%%

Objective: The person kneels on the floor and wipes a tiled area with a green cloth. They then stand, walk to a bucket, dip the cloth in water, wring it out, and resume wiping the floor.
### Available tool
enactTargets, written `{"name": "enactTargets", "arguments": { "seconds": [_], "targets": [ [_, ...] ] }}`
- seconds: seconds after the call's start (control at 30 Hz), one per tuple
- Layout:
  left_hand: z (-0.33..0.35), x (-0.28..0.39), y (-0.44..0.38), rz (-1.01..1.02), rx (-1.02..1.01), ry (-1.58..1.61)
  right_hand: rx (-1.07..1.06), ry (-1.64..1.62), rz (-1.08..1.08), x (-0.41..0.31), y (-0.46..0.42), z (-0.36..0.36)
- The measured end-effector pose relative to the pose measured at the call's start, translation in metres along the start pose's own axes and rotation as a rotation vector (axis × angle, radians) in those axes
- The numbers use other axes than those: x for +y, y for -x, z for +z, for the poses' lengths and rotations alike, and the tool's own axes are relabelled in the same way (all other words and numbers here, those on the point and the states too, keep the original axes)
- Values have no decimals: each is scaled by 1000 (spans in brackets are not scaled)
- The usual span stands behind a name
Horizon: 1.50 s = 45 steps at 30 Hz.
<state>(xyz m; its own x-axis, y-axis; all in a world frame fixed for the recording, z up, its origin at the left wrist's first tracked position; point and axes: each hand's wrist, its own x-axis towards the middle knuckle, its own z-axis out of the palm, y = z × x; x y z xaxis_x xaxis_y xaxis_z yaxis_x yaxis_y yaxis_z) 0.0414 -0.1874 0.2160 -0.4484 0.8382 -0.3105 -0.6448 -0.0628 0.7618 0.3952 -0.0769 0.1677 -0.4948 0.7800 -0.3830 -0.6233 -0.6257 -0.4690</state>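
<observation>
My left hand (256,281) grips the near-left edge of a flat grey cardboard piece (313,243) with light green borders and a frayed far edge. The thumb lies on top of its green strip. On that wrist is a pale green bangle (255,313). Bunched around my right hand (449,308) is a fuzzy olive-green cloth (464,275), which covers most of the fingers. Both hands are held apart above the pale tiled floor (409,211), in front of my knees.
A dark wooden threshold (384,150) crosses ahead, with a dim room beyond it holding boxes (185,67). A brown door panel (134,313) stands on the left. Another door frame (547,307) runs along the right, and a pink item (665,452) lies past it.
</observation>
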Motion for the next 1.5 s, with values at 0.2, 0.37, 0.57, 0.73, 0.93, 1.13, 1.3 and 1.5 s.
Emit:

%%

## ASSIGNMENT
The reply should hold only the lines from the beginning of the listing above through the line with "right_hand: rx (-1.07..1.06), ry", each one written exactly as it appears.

## OUTPUT BELOW
Objective: The person kneels on the floor and wipes a tiled area with a green cloth. They then stand, walk to a bucket, dip the cloth in water, wring it out, and resume wiping the floor.
### Available tool
enactTargets, written `{"name": "enactTargets", "arguments": { "seconds": [_], "targets": [ [_, ...] ] }}`
- seconds: seconds after the call's start (control at 30 Hz), one per tuple
- Layout:
  left_hand: z (-0.33..0.35), x (-0.28..0.39), y (-0.44..0.38), rz (-1.01..1.02), rx (-1.02..1.01), ry (-1.58..1.61)
  right_hand: rx (-1.07..1.06), ry (-1.64..1.62), rz (-1.08..1.08), x (-0.41..0.31), y (-0.46..0.42), z (-0.36..0.36)

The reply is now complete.